Because of Castro’s opposition, USAID and the National Endowment for Democracy, a non-profit funded primarily by the U.S. Congress, have no presence on the island and channel taxpayer money primarily through U.S.-based groups.
USAID officials say their policy prohibits the agency and its grant recipients from sending cash to individuals or groups on the island, though the National Endowment for Democracy has provided money to dissidents through non-profits.
Much of the U.S. assistance goes to Cuban-American organizations in South Florida. There, food, clothing, medicine, shortwave radios, digital cameras and other items are stockpiled, packed into duffel bags and carried by volunteers or professional smugglers into Cuba for distribution.
The overhead costs of such an operation can be high.
One non-profit funded by USAID, Accion Democratica Cubana, spent only $88,059 on humanitarian aid out of $366,758 in total expenses, according to its 2004 tax report.
Juan Carlos Acosta, the group’s executive director, attributed the high overhead to the price of telephone calls to Cuba, which can cost up to $1.20 a minute but are the best way to communicate with Cuban opposition leaders.
He said the group also is hiring more professional smugglers because tightened travel restrictions put in place by the Bush administration mean there are fewer volunteers traveling to Cuba. Acosta spent about $120,000 on smugglers and other shipping costs in 2004, records show.
While Cuban authorities intercept some of the aid, most items slip through and end up in the hands of people such as Laura Pollan, wife of imprisoned activist Hector Maseda.
Pollan said one U.S.-backed group, Plantados, provides $50 a month to the families of political prisoners. The money enables Pollan to supplement her husband’s meager prison diet with milk, cheese and coffee.
Another U.S.-backed non-profit, Grupo de Apoyo a la Democracia, or GAD, provides imprisoned activists sandals, mosquito netting, soap and vitamins as well as food and other items.
GAD even sent Pollan’s husband a new set of bifocals when his glasses broke 18 months ago.
“Without this help we’d have a lot of problems,” said Pollan, 58. “I don’t work. Imagine it. Life would be extremely difficult.”
For his part, Roca has received a laptop computer from GAD. Acosta supplied him a scanner and printer, along with medicine for an enlarged prostate gland and other aliments.
But while Roca expressed gratitude, he said that not enough assistance has reached the island to strengthen the opposition movement, which still is reeling from Cuban authorities’ decision to imprison 75 activists in 2003.
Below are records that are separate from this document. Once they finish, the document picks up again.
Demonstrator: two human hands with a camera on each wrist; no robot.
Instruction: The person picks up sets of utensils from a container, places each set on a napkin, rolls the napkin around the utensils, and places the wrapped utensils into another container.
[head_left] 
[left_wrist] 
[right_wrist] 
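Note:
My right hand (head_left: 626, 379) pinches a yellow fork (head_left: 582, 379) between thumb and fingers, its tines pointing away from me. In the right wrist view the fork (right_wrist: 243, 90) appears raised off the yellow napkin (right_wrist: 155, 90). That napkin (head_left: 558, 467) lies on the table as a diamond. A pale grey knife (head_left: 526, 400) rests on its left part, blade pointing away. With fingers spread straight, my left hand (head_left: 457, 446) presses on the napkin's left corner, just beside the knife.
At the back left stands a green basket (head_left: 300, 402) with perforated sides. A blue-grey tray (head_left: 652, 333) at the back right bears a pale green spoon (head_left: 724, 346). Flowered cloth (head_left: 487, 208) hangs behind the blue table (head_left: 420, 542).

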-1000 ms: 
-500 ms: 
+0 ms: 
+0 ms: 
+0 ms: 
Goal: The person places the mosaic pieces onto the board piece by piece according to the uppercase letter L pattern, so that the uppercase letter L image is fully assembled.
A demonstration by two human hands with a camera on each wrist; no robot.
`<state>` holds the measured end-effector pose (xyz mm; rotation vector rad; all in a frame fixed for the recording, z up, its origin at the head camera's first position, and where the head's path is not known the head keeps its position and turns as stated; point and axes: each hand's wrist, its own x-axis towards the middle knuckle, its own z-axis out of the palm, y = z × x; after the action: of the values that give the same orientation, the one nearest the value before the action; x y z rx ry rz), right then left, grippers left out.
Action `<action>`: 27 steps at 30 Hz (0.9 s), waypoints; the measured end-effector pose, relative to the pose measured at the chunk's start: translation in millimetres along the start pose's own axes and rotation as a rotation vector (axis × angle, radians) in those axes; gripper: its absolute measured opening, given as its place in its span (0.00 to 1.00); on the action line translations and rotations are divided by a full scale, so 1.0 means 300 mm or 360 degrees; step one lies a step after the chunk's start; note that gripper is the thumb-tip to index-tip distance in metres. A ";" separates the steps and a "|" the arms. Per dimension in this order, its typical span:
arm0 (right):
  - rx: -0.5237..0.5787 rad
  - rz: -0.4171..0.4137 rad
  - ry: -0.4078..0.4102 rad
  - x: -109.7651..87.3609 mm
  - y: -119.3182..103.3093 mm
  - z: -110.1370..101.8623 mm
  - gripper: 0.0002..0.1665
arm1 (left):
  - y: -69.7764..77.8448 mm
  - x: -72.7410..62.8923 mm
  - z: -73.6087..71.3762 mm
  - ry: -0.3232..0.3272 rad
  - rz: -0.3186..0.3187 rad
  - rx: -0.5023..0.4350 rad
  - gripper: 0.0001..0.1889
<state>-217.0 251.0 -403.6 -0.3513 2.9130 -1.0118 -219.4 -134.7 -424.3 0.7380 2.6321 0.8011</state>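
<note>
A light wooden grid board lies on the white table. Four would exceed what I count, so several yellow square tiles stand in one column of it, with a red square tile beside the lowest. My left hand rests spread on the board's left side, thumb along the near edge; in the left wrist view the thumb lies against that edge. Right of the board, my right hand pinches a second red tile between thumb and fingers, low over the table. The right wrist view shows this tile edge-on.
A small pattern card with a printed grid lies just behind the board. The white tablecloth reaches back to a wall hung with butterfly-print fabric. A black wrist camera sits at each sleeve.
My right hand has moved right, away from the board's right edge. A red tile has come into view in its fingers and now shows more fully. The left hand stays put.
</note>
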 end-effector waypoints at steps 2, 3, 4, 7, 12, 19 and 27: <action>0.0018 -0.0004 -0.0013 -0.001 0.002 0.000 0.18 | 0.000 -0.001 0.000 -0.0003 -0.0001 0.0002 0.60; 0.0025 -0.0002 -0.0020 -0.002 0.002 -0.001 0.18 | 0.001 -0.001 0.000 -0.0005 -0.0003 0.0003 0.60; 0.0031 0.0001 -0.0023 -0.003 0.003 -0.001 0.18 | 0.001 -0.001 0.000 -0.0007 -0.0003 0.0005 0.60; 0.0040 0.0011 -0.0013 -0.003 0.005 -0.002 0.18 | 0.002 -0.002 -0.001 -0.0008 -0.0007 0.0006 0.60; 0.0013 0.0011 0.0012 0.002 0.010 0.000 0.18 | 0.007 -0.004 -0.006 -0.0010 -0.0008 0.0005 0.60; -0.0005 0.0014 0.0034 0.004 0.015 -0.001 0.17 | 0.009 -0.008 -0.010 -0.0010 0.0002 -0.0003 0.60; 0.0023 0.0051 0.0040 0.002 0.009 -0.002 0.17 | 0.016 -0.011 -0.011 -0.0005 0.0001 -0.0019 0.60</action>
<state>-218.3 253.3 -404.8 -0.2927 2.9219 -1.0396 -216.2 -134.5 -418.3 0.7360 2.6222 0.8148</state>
Roca said USAID should eliminate its prohibition on sending cash to the Cuban opposition to ensure that more aid reaches the island rather than being gobbled up by U.S.-based groups.
Others suggest the U.S. should cut back on the millions of tax dollars spent on academic studies and conferences in Miami and elsewhere and instead improve the delivery of humanitarian supplies.
“We need more food and medicine,” Olivera said. “We are being suffocated.”